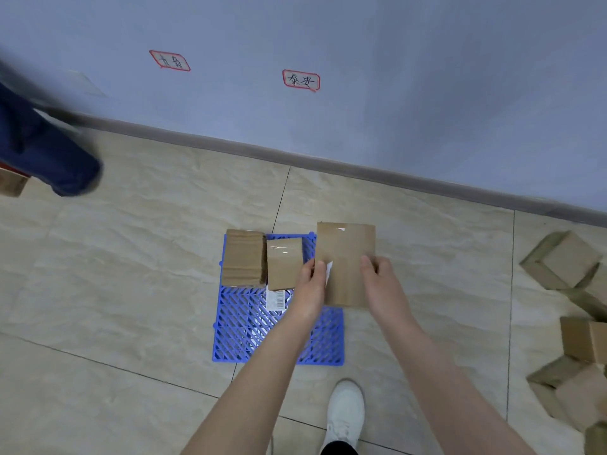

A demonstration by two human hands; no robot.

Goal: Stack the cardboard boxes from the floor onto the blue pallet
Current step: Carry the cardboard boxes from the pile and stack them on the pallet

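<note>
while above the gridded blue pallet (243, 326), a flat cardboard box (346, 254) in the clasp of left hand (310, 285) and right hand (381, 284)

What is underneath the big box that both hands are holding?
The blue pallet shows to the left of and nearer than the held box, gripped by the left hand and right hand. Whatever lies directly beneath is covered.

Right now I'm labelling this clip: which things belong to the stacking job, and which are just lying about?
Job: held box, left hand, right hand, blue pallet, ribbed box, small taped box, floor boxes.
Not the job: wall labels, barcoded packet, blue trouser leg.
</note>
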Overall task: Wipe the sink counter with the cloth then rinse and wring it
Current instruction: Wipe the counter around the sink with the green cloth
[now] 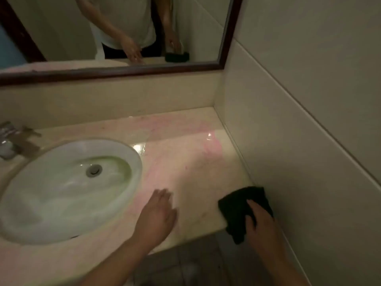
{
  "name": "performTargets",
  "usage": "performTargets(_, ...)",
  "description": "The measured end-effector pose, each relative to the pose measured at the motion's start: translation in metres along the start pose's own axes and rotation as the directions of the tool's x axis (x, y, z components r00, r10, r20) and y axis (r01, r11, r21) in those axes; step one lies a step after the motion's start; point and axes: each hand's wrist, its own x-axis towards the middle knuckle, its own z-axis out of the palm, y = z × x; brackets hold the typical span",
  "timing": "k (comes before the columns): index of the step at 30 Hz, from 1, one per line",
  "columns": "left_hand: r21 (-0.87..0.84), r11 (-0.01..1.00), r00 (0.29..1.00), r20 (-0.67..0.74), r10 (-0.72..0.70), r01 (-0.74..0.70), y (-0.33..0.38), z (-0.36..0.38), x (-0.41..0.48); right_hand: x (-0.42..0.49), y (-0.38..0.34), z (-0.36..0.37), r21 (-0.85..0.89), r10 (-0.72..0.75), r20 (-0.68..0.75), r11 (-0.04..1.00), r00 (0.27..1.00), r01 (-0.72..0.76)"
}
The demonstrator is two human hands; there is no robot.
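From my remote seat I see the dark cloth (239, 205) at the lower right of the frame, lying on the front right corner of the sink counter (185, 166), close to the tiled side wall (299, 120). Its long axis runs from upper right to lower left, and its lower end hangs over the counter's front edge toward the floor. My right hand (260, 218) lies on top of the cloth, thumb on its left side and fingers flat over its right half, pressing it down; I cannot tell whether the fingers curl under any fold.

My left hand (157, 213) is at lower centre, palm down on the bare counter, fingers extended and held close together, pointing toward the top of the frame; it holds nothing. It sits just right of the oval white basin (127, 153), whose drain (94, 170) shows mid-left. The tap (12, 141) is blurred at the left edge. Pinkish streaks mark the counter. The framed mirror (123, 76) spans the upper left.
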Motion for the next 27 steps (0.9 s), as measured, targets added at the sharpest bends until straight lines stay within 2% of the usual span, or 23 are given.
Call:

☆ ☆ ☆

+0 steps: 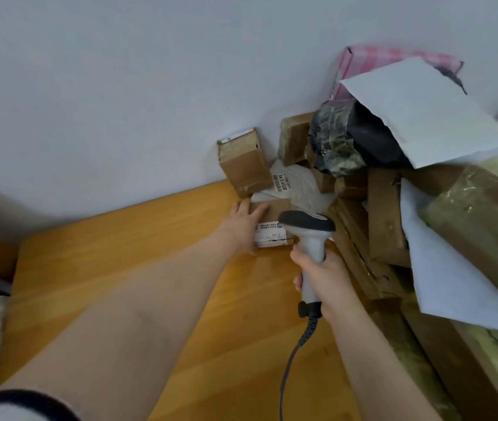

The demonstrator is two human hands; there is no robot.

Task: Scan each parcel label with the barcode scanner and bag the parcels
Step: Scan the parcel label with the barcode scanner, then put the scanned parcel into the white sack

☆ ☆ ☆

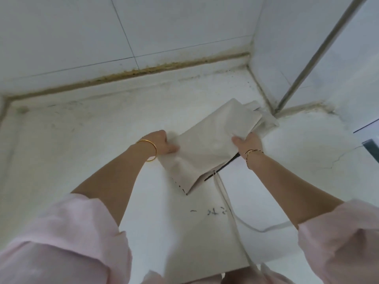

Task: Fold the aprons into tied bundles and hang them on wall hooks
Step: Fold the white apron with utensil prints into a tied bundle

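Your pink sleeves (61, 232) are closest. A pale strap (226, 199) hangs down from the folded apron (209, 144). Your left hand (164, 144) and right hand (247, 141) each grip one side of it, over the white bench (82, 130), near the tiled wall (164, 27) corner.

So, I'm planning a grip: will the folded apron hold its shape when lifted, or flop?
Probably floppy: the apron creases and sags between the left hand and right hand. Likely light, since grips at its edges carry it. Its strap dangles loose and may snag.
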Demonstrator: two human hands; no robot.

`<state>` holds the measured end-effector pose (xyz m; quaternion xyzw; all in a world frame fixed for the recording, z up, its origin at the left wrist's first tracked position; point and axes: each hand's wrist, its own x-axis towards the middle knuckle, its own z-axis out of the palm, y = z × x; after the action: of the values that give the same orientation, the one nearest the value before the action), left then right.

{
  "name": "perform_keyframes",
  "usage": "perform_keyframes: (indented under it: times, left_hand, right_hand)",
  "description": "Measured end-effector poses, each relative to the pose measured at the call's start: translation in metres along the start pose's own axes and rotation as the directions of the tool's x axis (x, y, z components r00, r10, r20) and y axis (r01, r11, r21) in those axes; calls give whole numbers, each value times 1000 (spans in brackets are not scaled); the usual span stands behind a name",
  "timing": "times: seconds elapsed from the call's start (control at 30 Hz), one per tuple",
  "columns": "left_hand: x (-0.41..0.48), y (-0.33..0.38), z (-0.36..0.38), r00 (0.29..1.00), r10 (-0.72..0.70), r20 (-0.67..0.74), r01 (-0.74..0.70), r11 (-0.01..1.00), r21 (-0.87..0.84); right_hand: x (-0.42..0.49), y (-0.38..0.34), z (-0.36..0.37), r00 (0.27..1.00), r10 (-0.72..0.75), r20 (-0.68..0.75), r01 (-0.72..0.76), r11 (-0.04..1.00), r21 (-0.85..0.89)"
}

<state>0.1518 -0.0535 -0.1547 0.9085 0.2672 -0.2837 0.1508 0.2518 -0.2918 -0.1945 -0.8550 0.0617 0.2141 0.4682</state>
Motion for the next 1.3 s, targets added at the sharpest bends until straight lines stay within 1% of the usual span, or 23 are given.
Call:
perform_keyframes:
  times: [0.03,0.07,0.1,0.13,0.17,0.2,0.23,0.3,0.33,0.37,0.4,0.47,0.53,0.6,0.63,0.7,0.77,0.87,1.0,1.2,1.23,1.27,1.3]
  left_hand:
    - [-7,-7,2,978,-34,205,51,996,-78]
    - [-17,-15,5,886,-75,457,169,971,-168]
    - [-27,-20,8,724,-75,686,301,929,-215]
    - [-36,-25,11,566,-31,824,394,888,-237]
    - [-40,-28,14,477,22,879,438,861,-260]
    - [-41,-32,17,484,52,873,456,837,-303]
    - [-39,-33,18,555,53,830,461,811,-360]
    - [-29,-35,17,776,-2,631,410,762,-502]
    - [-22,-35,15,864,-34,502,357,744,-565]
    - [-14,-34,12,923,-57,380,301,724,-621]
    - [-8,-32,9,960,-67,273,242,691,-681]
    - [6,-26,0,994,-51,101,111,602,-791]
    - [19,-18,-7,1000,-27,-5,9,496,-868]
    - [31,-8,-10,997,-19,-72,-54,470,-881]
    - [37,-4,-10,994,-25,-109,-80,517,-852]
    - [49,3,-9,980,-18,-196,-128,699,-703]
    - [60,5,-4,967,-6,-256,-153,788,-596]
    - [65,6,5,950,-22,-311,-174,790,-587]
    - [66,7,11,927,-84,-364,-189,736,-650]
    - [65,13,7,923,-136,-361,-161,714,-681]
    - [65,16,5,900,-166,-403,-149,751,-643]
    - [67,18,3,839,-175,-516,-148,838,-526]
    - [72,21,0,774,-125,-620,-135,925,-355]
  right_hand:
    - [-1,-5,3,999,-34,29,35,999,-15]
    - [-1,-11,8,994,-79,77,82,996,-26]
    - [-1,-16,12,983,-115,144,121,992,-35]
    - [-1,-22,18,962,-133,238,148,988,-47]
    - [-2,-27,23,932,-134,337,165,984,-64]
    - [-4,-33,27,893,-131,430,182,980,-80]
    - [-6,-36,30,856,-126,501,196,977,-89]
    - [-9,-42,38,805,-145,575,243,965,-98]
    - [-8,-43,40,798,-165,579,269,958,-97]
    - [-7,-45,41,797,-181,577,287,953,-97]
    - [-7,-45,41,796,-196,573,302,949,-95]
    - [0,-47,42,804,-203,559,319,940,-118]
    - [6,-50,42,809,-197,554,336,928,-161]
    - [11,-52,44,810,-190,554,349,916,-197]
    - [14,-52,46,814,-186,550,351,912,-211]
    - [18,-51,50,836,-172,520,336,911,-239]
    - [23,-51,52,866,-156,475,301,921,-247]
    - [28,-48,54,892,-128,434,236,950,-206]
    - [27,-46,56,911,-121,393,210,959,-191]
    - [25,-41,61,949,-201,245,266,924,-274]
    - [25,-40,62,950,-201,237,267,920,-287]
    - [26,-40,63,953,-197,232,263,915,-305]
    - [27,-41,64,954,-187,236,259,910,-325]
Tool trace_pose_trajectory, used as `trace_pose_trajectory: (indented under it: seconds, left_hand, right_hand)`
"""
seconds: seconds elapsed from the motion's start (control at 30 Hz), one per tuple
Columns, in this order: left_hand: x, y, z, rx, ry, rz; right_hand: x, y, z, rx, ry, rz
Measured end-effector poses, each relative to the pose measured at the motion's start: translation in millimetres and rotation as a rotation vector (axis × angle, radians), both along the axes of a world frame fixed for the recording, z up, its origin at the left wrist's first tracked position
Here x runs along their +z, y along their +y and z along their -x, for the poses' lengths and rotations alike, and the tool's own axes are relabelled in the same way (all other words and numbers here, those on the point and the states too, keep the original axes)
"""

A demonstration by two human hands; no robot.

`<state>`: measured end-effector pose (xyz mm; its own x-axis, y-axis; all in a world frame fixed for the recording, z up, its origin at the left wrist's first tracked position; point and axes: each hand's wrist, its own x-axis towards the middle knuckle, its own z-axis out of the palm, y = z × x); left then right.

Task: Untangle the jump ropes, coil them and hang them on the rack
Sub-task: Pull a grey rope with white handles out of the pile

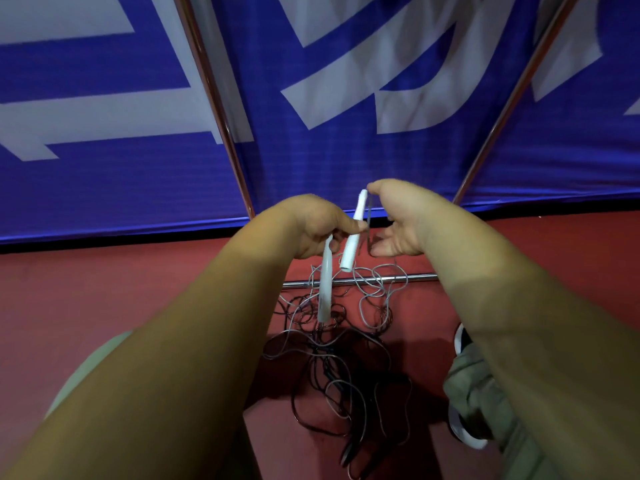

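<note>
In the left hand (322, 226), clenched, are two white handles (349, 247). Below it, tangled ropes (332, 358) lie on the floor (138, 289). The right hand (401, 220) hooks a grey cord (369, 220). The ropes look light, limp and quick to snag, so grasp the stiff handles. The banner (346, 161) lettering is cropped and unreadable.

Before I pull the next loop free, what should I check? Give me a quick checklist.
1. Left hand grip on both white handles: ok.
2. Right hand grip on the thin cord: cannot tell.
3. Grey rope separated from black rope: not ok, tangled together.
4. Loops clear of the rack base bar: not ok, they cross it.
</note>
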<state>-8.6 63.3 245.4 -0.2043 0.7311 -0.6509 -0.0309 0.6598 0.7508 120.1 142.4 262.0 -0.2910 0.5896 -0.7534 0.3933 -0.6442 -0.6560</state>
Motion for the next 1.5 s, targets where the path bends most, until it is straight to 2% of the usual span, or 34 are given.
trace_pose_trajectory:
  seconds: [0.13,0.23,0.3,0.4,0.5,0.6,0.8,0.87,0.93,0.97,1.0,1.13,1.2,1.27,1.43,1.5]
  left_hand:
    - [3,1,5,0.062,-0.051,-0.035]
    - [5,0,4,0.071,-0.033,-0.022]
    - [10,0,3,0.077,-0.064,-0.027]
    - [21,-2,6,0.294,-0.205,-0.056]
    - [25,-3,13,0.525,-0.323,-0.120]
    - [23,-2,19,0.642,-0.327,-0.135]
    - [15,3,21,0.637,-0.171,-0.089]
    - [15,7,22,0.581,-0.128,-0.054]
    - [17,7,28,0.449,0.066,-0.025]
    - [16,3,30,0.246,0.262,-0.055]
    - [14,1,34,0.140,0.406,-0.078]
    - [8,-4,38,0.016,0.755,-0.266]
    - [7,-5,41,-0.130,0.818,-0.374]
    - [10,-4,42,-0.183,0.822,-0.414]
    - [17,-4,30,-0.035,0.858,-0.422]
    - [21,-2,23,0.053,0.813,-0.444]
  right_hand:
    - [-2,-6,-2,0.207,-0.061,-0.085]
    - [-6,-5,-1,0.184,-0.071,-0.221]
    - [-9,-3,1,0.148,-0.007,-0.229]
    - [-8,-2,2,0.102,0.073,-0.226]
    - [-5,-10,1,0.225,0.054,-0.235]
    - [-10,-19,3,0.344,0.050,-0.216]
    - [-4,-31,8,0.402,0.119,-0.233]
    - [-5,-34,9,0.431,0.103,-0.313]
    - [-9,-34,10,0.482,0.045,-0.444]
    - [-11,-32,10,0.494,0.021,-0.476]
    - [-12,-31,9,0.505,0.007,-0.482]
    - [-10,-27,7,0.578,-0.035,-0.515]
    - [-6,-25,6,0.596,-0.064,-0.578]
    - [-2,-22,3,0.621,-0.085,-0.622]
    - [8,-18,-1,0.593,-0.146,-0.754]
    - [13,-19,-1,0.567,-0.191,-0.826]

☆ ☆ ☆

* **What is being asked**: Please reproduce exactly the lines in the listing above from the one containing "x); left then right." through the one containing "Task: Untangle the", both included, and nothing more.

* **Solution to this exercise**:
`<state>`: measured end-effector pose (xyz mm; its own x-axis, y-axis; all in a world frame fixed for the recording, z up, its origin at the left wrist's first tracked position; point and axes: each hand's wrist, its own x-axis towards the middle knuckle, its own z-axis out of the palm, y = z × x); left then right.

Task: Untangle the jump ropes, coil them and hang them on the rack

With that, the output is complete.